[ClusterLabs] Coming in 1.1.14: remapping sequential reboots to all-off-then-all-on

Mon Oct 19 17:14:32 UTC 2015

On 10/19/2015 11:42 AM, Digimer wrote:
> On 19/10/15 12:34 PM, Ken Gaillot wrote:
>> Pacemaker supports fencing "topologies", allowing multiple fencing
>> devices to be used (in conjunction or as fallbacks) when a node needs to
>> be fenced.
>>
>> However, there is a catch when using something like redundant power
>> supplies. If you put two power switches in the same topology level, and
>> Pacemaker needs to reboot the node, it will reboot the first power
>> switch and then the second -- which has no effect since the supplies are
>> redundant.
>>
>> Pacemaker's upstream master branch has new handling that will be part of
>> the eventual 1.1.14 release. In such a case, it will turn all the
>> devices off, then turn them all back on again.
> 
> How long will it leave stay in the 'off' state? Is it configurable? I
> ask because if it's too short, some PSUs may not actually lose power.
> One or two seconds should be way more than enough though.
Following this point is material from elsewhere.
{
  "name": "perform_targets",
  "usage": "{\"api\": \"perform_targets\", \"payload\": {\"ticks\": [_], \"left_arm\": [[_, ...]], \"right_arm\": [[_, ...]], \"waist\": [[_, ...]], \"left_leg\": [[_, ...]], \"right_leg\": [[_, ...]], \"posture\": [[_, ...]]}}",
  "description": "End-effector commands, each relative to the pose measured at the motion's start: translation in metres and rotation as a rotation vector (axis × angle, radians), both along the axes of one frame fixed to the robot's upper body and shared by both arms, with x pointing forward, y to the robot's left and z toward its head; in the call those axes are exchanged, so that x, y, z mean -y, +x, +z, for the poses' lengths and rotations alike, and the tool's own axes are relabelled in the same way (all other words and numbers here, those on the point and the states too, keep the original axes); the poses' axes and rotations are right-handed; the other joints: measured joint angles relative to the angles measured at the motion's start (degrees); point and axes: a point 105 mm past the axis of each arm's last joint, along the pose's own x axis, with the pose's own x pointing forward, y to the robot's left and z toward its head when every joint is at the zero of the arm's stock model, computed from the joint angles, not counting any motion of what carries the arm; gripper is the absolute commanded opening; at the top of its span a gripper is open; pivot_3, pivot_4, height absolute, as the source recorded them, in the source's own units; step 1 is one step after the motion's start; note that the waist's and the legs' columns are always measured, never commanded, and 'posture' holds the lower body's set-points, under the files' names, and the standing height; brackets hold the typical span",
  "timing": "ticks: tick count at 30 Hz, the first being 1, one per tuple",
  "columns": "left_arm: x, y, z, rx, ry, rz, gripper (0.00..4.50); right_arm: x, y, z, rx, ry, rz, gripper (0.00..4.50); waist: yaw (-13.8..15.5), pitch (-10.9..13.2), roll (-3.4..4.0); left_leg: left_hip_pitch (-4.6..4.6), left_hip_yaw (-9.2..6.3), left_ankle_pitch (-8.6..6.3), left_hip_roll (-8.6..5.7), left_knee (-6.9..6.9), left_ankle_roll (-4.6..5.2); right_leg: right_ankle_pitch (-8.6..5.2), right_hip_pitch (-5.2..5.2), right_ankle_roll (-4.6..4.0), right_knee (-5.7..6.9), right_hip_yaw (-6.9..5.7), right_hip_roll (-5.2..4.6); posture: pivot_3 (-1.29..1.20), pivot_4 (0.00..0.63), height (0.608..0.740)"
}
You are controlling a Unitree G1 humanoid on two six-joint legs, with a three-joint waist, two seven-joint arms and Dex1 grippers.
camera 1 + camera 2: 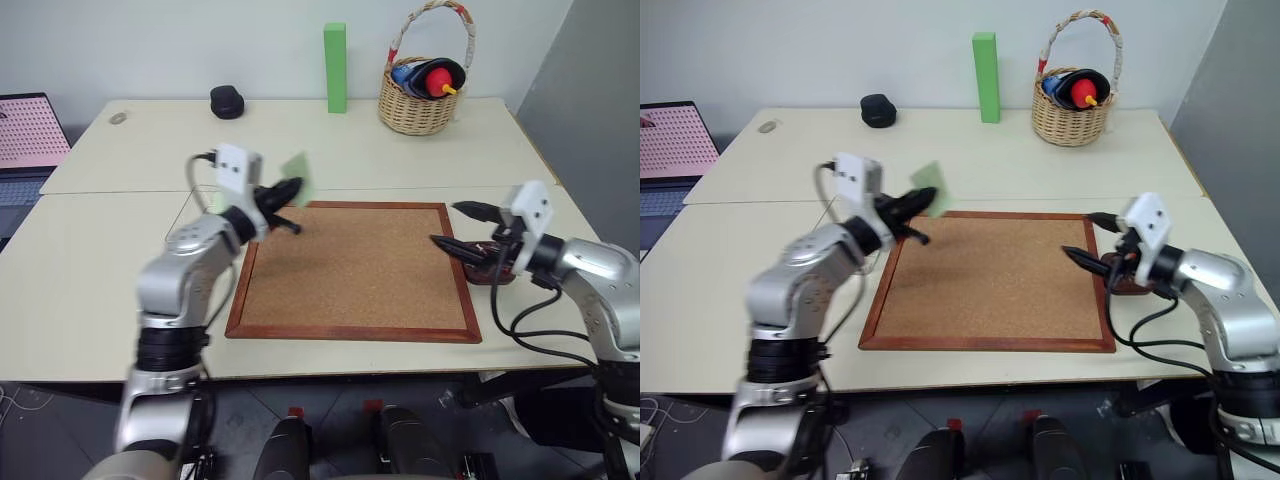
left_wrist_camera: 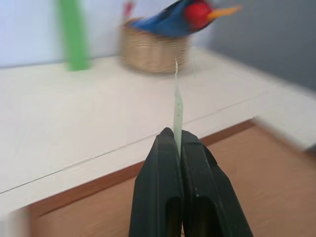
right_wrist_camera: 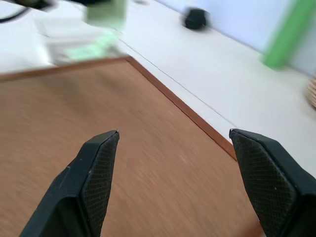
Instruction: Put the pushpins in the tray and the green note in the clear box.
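Observation:
My left gripper is shut on the green note, a pale slip held up above the far left corner of the corkboard. In the left wrist view the green note stands edge-on between the closed fingers. My right gripper hangs open with nothing in it over the board's right edge; its fingers are spread wide. The dark reddish tray lies just under and behind it, mostly hidden. The clear box is faintly visible left of the board, behind my left arm. The pushpins are hidden.
A tall green block and a wicker basket with a toy stand at the table's far edge. A small black object lies at the far left, and a laptop sits off the table's left end.

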Motion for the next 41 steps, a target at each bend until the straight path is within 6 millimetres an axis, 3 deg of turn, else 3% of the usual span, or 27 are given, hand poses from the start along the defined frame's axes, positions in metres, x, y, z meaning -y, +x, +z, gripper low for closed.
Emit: {"api": "perform_targets", "payload": {"ticks": [1, 4, 10, 23, 27, 31, 34, 41], "left_arm": [[-0.04, 0.001, 0.014, 0.055, 0.101, 0.159, 0.0], [-0.068, 0.006, 0.006, 0.054, 0.248, 0.281, 0.0], [-0.079, 0.014, -0.011, 0.023, 0.28, 0.355, 0.0], [-0.08, 0.012, -0.014, 0.014, 0.219, 0.381, 2.35], [-0.062, 0.006, 0.008, 0.092, 0.114, 0.315, 3.11], [-0.025, -0.01, 0.015, 0.135, 0.108, 0.125, 3.21], [-0.001, -0.031, 0.004, 0.141, 0.166, -0.031, 3.21], [0.024, -0.065, -0.037, -0.007, 0.18, -0.293, 3.21]], "right_arm": [[-0.029, -0.007, 0.012, 0.023, -0.012, 0.144, 3.77], [-0.051, -0.004, 0.012, 0.028, -0.009, 0.215, 3.77], [-0.066, -0.003, 0.006, 0.021, -0.014, 0.266, 3.77], [-0.065, -0.004, 0.001, 0.009, -0.021, 0.259, 3.85], [-0.06, 0.0, 0.006, 0.015, 0.018, 0.214, 3.85], [-0.041, 0.003, 0.002, -0.001, 0.084, 0.105, 3.85], [-0.029, 0.0, -0.009, -0.034, 0.136, 0.025, 3.85], [-0.017, -0.008, -0.034, -0.091, 0.15, -0.073, 3.85]], "waist": [[0.3, 0.0, -0.04], [0.8, 0.0, -0.08], [1.3, 0.0, -0.08], [0.9, 0.0, -0.08], [0.9, 0.0, -0.08], [1.0, 0.0, -0.09], [1.0, 0.0, -0.09], [0.6, 0.0, -0.08]], "left_leg": [[-0.04, -0.01, 0.0, -0.02, 0.0, 0.0], [-0.1, -0.06, 0.0, -0.07, 0.0, 0.0], [-0.26, -0.16, 0.0, -0.1, 0.0, -0.01], [-0.37, -0.11, 0.01, -0.06, 0.01, -0.02], [-0.37, -0.11, 0.01, -0.06, 0.01, -0.02], [-0.4, -0.11, 0.01, -0.08, 0.02, -0.03], [-0.39, -0.08, 0.0, -0.1, 0.01, -0.03], [-0.22, 0.09, 0.0, 0.01, 0.01, -0.02]], "right_leg": [[0.0, 0.0, 0.0, -0.04, -0.01, -0.01], [0.0, -0.01, 0.0, -0.07, -0.06, -0.08], [0.01, -0.12, -0.01, -0.08, -0.14, -0.15], [0.02, -0.34, -0.01, 0.05, -0.09, -0.13], [0.02, -0.34, -0.01, 0.05, -0.09, -0.13], [0.02, -0.33, -0.01, 0.04, -0.08, -0.15], [0.03, -0.31, -0.02, 0.02, -0.05, -0.19], [0.01, -0.29, -0.04, 0.12, 0.07, -0.09]], "posture": [[0.0, 0.15, 0.74], [0.0, 0.15, 0.74], [0.0, 0.15, 0.74], [0.0, 0.15, 0.74], [0.0, 0.15, 0.74], [0.0, 0.15, 0.74], [0.0, 0.15, 0.74], [0.0, 0.15, 0.74]]}}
It simply waits for the fence agent to return success from the "off"
command before proceeding. I wouldn't assume any particular time between
that and initiating "on", and there's no way to set a delay there --
it's up to the agent to not return success until the action is actually
complete.

The standard says that agents should actually confirm that the device is
in the desired state after sending a command, so hopefully this is
already baked in.

>> With previous versions, there was a complicated configuration workaround
>> involving creating separate devices for the off and on actions. With the
>> new version, it happens automatically, and no special configuration is
>> needed.
>>
>> Here's an example where node1 is the affected node, and apc1 and apc2
>> are the fence devices:
>>
>>    pcs stonith level add 1 node1 apc1,apc2
> 
> Where would the outlet definition go? 'apc1:4,apc2:4'?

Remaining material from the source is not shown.